Abstract: SA-PO781
Mycobacterium Avium Complex (MAC)-Induced Pauci-Immune Necrotizing Glomerulonephritis
Session Information
- ANCA-Associated Vasculitis, Anti-GBM Disease, and Other RPGN
October 26, 2024 | Location: Exhibit Hall, Convention Center
Abstract Time: 10:00 AM - 12:00 PM
Category: Glomerular Diseases
- 1402 Glomerular Diseases: Clinical, Outcomes, and Therapeutics
Authors
- Sharawi, Said, Marshall University, Huntington, West Virginia, United States
- Al-Baqain, Khaled, Marshall University, Huntington, West Virginia, United States
- Khitan, Zeid, Marshall University, Huntington, West Virginia, United States
Introduction
Rapidly progressive glomerulonephritis (RPGN) is a rare syndrome with rapid loss of renal function that has a high rate of renal failure. Histologically, there are numerous glomerular crescents. It is classified according to immune complex deposition. Pauci-immune represents up to 80% of RPGN cases and the incidence in the US is around 7-10 cases per 1 million people per year. ANCAs are negative in approximately 10-30% of patients with pauci-immune necrotizing glomerulonephritis (PING).
Case Description
A 64-year-old male with COPD, OSA, CAD presented with a recent MAC diagnosis awaiting susceptibility. He was doing well until he started having pleuritic chest pain, dyspnea, foamy white sputum, fatigue, nausea, swelling of the lower extremities, and dark urine with reduced urine output. Labs were significant for creatinine of 9.42 from 0.78 a month earlier, BUN 101 from 12, negative ANCA, serology and blood cultures. Active UA. Negative renal ultrasound. PET/CT showed new cavitated lesions within the lungs, diffuse pleural thickening and nodular hypermetabolic activity demonstrated within the left hemithorax, hyperdense material within the right lobe of liver. Echo showed LV thrombus with no vegetations. A kidney biopsy showed severe crescentic GN with ATN and negative IF representing pauci-immune GN. A multidisciplinary team was formed including nephrology, infectious disease and ICU team to discuss this challenging case with recent MAC diagnosis and how to treat in the need of immunosuppression. The patient was started on hemodialysis and the decision was not to start immunosuppression.
Discussion
PING has no deposits or very scant deposits of IgM, IgG or C3 on IF.

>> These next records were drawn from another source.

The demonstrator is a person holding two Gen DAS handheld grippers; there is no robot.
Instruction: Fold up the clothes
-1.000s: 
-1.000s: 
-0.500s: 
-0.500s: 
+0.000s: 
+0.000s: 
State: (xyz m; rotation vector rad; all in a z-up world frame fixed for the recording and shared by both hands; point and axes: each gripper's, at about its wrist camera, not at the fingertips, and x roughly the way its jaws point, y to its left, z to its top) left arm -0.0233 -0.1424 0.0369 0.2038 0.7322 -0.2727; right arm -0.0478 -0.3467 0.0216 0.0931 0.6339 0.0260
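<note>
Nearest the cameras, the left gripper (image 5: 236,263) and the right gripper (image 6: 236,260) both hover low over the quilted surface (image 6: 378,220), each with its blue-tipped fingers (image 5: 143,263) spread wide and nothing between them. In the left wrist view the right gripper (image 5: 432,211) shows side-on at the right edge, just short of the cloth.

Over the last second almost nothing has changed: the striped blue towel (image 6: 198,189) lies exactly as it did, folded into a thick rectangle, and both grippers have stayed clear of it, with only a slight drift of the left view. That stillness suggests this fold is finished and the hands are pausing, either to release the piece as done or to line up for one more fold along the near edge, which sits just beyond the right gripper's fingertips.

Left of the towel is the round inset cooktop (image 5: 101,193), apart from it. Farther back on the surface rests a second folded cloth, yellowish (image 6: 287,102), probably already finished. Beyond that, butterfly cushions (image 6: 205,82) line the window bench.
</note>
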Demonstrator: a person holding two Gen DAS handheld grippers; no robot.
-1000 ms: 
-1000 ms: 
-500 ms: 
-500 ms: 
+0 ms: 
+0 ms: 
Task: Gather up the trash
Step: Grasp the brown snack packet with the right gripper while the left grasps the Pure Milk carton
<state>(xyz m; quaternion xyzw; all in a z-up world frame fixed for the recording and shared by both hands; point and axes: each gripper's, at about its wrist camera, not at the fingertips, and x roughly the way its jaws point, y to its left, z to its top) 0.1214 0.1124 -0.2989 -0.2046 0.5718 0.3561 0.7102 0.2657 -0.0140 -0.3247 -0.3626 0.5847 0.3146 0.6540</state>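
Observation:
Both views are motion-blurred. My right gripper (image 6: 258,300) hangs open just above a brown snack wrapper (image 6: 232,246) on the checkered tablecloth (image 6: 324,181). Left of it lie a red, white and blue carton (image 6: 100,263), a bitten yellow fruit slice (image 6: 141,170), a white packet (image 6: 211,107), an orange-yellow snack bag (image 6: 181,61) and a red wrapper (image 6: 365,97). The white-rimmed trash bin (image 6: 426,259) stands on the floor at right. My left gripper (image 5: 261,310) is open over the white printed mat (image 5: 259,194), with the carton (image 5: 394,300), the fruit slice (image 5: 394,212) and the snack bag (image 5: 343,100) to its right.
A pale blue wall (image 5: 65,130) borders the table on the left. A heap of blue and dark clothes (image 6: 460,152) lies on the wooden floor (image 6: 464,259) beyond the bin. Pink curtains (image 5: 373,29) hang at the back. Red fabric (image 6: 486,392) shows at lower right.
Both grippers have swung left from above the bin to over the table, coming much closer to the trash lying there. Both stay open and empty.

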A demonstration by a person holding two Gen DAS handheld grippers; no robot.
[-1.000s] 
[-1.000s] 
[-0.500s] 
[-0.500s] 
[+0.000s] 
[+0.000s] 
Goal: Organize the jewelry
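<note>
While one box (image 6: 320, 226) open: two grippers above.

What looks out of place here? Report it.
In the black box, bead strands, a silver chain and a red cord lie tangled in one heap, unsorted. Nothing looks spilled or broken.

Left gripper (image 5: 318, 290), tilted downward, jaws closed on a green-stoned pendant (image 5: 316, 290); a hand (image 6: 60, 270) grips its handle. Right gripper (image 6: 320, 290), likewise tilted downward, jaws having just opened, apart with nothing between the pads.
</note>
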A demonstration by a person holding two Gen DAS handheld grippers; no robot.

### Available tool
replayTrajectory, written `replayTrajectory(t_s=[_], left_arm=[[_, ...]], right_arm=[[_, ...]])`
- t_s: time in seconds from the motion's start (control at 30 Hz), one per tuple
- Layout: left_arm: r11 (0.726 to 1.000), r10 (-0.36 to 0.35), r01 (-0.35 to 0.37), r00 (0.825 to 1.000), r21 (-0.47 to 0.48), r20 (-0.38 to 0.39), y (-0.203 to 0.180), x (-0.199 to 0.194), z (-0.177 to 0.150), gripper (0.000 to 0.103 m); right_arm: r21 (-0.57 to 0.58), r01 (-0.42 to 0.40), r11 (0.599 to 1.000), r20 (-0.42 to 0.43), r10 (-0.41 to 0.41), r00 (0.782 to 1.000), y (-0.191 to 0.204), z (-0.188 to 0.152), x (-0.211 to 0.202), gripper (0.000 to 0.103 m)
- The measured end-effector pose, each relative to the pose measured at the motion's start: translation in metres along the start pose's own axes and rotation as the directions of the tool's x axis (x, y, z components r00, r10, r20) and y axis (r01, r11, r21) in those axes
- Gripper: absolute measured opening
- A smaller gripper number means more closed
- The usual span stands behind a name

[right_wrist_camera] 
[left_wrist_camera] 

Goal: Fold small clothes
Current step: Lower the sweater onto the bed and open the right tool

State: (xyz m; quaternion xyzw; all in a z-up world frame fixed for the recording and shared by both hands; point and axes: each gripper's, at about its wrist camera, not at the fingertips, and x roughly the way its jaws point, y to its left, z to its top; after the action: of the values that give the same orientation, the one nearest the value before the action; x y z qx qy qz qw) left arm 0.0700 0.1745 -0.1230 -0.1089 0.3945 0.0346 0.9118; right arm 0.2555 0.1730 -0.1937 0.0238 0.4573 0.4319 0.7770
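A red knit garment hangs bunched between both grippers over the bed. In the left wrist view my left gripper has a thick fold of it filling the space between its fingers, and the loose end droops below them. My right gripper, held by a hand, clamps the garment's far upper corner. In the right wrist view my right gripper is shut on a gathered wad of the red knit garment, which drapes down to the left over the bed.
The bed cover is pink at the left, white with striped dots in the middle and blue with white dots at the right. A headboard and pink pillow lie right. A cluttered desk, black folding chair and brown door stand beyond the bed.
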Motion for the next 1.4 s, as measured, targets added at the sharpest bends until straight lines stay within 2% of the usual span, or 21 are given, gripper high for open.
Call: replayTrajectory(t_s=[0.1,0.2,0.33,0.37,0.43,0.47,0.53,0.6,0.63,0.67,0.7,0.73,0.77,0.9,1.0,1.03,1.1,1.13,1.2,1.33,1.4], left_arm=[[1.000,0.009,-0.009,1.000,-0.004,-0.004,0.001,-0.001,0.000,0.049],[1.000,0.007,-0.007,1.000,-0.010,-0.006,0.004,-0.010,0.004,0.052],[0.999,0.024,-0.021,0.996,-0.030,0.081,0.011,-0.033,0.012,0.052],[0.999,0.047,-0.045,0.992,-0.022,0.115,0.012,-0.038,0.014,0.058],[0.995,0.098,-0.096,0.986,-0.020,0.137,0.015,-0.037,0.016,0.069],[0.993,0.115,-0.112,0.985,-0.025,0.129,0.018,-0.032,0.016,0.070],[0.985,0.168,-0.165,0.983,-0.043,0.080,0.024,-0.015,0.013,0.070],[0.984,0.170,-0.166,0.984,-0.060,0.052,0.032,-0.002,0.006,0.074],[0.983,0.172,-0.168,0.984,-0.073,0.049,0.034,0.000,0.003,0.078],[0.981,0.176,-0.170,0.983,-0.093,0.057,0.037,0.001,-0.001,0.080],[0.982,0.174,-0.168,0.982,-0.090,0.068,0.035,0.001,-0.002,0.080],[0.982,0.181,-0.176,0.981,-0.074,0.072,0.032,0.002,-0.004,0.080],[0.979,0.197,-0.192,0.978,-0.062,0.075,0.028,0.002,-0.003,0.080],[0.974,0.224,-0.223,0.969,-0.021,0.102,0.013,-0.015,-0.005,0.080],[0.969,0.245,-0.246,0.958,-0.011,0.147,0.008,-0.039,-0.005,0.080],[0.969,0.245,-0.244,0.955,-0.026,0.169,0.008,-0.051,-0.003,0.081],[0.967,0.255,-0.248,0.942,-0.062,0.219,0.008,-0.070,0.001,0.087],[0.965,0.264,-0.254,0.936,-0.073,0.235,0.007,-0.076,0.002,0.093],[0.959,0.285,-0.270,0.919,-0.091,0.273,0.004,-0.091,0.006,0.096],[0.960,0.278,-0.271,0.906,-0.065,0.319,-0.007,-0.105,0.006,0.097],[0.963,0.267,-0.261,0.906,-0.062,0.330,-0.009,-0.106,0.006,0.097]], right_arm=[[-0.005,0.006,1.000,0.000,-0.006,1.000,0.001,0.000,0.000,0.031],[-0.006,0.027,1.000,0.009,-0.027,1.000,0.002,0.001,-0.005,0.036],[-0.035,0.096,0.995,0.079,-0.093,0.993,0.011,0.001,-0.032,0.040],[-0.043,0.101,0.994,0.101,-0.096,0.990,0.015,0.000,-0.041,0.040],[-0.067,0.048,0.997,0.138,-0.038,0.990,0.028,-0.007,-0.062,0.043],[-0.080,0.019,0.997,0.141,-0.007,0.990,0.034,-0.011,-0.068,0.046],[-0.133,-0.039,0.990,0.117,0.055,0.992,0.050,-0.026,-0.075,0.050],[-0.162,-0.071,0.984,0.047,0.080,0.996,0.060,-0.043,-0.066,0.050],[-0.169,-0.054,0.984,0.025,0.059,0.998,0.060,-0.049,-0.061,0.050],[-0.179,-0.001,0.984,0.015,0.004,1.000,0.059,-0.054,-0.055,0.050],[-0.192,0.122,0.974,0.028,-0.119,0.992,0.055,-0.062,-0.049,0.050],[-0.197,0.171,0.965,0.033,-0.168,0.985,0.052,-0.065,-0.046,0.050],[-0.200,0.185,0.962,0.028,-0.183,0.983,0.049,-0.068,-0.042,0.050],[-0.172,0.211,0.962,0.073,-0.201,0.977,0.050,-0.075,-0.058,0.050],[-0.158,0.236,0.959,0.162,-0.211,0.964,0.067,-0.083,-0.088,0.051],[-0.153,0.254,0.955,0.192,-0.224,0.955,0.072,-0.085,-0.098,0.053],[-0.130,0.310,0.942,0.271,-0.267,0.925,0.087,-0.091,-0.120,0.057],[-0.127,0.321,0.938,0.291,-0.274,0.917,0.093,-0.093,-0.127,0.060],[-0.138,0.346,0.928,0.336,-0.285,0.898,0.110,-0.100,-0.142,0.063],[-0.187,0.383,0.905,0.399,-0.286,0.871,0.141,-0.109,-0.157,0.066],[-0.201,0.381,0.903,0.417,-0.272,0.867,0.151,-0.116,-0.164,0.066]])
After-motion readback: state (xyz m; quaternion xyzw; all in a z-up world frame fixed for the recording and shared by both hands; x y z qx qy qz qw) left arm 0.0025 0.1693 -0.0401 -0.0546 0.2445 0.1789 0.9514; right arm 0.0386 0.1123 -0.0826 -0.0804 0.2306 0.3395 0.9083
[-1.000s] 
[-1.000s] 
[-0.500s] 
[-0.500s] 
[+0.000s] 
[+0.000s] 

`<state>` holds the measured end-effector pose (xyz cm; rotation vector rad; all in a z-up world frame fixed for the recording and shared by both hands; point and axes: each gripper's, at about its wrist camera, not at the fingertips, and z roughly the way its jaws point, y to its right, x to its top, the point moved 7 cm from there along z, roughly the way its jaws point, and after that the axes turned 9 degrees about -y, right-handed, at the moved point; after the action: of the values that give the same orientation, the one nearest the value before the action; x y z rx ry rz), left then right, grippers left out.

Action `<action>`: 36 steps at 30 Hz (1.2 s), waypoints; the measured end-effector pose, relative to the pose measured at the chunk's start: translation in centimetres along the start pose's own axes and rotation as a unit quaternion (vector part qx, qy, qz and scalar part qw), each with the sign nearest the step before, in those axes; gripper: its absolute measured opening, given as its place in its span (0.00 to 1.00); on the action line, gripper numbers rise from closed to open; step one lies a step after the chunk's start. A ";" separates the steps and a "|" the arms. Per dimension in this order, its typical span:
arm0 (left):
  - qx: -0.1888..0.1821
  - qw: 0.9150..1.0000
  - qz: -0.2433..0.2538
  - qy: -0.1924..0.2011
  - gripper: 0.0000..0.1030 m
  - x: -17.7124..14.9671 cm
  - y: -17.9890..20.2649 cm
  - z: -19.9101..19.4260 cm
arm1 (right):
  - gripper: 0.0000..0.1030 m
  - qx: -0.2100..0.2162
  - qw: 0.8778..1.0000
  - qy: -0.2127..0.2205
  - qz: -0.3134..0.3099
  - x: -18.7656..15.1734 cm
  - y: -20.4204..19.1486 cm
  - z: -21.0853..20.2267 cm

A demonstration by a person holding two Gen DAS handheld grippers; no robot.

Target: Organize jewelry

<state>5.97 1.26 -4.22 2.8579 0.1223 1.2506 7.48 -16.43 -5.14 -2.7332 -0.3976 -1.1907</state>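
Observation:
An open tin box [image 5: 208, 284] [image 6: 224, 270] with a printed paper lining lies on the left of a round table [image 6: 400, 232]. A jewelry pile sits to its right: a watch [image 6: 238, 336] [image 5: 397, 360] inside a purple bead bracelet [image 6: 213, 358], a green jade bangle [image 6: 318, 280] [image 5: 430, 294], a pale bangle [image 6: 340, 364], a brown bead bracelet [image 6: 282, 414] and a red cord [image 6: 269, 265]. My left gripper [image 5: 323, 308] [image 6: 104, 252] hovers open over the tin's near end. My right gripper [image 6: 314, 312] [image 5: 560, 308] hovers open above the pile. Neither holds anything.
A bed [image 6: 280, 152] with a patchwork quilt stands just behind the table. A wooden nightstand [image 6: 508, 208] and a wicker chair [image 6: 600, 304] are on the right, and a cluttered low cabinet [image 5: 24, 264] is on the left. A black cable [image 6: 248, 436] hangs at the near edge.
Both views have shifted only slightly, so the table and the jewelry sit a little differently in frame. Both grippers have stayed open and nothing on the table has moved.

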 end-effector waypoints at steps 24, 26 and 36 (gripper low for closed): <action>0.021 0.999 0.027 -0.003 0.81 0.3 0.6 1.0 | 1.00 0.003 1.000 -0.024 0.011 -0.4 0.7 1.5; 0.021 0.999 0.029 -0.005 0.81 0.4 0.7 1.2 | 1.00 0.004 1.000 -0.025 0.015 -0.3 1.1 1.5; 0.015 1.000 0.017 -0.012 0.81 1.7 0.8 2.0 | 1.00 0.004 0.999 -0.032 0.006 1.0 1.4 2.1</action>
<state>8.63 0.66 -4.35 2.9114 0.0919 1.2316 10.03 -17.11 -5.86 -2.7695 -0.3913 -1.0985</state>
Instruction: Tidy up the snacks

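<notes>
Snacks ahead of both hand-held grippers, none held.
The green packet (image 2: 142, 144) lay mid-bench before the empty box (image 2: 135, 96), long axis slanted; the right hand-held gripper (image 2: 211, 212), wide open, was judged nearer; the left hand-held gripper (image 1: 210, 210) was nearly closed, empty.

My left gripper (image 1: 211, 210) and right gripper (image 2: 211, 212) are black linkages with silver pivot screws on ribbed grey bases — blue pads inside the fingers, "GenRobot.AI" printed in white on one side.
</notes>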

To our knowledge, our case is the first to link MAC with ANCA negative PING.
In a recent unique case series, 9 patient was diagnosed with PING associated with an acute bacterial infection [Staph.A (4), E.coli (1), Klebsiella pneumoniae (1), Strep. parasanguinis (1), and Staph. Epi.(1)].
Bacterial infection-associated PING has no endocapillary proliferation or intense C3 glomerular deposition in contrast to postinfectious glomerulonephritis.
Differentiating between infection-associated and other forms of PING is crucial in the management, as the use of immunosuppressive drugs without associated specific treatments may have negative consequences.